I received an outstanding dentist bill that the insurance did not pay. I only had a $27.00 balance before this bill arrived. The dentist office must have taken my information from the previous debit card authorized and used that information to debit my account for the full amount of $76.64. I called the bank and informed them that I had not authorized a $76.64 payment to this dentist office. The bank agreed to reverse it. I called the dentist office to inform them that the unauthorized debit will be reversed and they will receive a payment in the mail. I also informed the dentist office the payments will be made by money order. Was it legal for the dentist office to debit my account without my knowledge?
The answer to your question is a qualified no.
Each electronic payment transaction stands on its own and must be authorized by you as the account holder. Even so, it is possible that you previously signed an advance consent permitting your dentist to charge future account payments to your card.
Ask your dentist for a copy of what you signed. Talk to him or her about the account terms so you know what to expect in the future. Because you say you disagree with the particular charge, you notified the card issuer in writing and requested a reversal of the debit.

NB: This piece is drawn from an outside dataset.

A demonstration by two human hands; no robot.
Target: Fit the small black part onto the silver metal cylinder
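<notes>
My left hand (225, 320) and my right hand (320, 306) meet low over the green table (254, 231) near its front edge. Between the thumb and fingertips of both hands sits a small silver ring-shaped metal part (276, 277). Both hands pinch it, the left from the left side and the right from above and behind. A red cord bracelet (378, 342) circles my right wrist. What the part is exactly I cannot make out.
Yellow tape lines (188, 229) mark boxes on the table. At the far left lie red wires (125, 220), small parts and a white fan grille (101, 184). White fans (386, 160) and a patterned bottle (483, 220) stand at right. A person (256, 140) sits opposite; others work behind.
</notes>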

Ordinarily, it should be your choice to pay the account electronically or by personal check.
This answer is provided for information purposes only. It should not be relied upon as legal advice which can only be offered to clients in an office consultation setting when all the facts and circumstances can be fully considered and reviewed.
As a general principal, no it is not legal to take a payment from a check/debit card or a credit card without authorization, however, unless this cause you to incur bank charges for overdrawing you account, I would not get in a hissy fit. The amount involved is not worth a lawyer's time or your aggravation.
I would call the dentist, as you did, and advise the office staff that this is no longer permitted.
I suspect that papers you signed when you became a patient allows the dentist to charge your card for the co-pay or balance unpaid by your insurance.
If this not suitable to you, you always have the option of changing dentists.
The foregoing is not intended to be legal advice upon which you may rely as I have not been retained for this purpose.
I agree with my colleagues that as a general matter, the dentist has no right to debit your account without your express written permission. However, some of the paperwork you signed may have contained that authorization. If that is not the case, I might not trust my dental healthcare to someone who treats you so disrespectfully and in contrast with black letter law.
The answer rendered here in no way constitutes the creation of an attorney-client relationship between the question asker and the attorney answering the question. In order for such a relationship to be created, we will have meetings together and will sign a retainer document.